An analysis of 64 LGPS funds from across England, Wales and Scotland showed Lancashire gained 11.7% in the 2018-19 financial year, ahead of the £1.2bn scheme for the London borough of Kensington & Chelsea, which gained 10.9%.
Both schemes were aided by strong equity performance, with Lancashire posting the top equity return across PIRC’s sample, with 16%. Kensington & Chelsea’s equity allocation gained 12.9%.
At the other end of the performance spectrum, the £733m Havering Pension Scheme – also linked to a London borough – reported a 3.4% return. Its performance was negatively affected by a 1.4% loss incurred on its allocation to diversified growth strategies. Four other London funds posted returns of between 4.3% and 4.9%.
The biggest fund in the LGPS, the £23.8bn Greater Manchester Pension Fund, performed below the median return for PIRC’s sample with a 5.6% gain, compared to the 6.2% average.

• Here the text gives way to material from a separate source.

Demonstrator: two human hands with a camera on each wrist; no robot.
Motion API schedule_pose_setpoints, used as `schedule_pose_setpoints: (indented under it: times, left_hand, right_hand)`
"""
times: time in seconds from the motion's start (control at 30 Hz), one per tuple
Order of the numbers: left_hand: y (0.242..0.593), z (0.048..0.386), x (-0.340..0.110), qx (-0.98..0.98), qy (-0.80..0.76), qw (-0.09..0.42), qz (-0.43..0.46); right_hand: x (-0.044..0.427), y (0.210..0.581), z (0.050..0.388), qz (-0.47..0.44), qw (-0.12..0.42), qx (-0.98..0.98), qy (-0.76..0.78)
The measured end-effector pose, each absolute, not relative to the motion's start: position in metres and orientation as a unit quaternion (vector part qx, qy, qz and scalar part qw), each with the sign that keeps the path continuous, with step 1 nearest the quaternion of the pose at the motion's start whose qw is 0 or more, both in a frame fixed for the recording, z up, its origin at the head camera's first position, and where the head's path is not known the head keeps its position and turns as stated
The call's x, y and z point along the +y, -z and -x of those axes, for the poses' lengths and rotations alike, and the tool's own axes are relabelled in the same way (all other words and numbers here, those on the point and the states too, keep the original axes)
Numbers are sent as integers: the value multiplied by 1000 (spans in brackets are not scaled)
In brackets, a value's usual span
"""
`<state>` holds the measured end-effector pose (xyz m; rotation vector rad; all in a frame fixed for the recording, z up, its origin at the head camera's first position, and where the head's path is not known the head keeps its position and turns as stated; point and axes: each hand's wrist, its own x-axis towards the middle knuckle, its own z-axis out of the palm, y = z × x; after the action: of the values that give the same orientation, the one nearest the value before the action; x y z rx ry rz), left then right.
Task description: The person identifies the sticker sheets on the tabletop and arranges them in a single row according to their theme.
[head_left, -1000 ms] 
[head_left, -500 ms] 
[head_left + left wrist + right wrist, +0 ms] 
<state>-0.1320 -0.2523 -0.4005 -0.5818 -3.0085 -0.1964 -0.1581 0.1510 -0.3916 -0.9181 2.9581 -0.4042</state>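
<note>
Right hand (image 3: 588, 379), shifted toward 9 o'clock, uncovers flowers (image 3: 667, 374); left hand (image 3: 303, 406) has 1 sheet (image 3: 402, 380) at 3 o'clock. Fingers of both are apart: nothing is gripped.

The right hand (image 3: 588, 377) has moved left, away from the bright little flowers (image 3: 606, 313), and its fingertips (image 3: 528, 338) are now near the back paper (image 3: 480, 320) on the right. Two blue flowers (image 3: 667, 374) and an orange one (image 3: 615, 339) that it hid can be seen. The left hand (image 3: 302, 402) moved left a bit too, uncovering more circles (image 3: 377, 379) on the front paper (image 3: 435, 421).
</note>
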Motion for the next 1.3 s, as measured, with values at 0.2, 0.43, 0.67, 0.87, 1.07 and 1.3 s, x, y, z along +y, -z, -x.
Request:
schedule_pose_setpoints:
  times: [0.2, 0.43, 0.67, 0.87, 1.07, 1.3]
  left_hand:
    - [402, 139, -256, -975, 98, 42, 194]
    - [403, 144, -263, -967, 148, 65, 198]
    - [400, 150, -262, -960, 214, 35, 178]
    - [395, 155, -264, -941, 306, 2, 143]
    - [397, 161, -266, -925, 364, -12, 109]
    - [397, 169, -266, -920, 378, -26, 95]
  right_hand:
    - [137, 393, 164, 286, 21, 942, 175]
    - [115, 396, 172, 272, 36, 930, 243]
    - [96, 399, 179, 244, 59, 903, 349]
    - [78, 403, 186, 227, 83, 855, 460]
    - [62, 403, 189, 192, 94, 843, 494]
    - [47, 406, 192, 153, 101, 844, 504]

Within asset classes, PIRC’s data showed that alternatives allocations performed particularly strongly across the LGPS. Islington’s £1.4bn scheme reported a 35.6% return from its alternatives portfolio, which was predominantly allocated to infrastructure, according to council documents.
The £2bn pension fund for Gwynedd in north Wales reported a 24.8% return from its alternatives holdings, which included private equity and infrastructure allocations.
The West Yorkshire Pension Fund posted the best returns from property, adding 13.3% for the year. The pension funds for Southwark, Surrey and Newham all also reported double-digit property returns.
PIRC’s data also revealed LGPS funds’ longer-term performance, with figures covering five, 10, 20 and 30 years to 31 March 2019.
Over 10 years, the London borough of Bromley’s £1bn scheme added 13.7% a year on average, the best of any of the LGPS funds analysed by PIRC.
Bromley was closely followed by Scotland’s Orkney Islands Council Pension Fund, which has returned 13.4% a year over the same period. At £391m it is the smallest fund within the LGPS system.
The two funds also led the way over 20- and 30-year periods.
PIRC’s numbers showed little year-on-year change in asset allocation across the 64-fund sample, with the exception of a slight increase in fixed income holdings and decrease in diversified growth strategies.
LGPS funds held an average of 55% in equities and 19% in bonds as of 31 March, the data showed. They allocated 11% to alternatives and 9% to property, on average.
At the end of March 2019, there were 100 funds across the UK’s LGPS system with £347.1bn in assets under management, an increase of 6.3% compared to 31 March 2018, according to data compiled by IPE.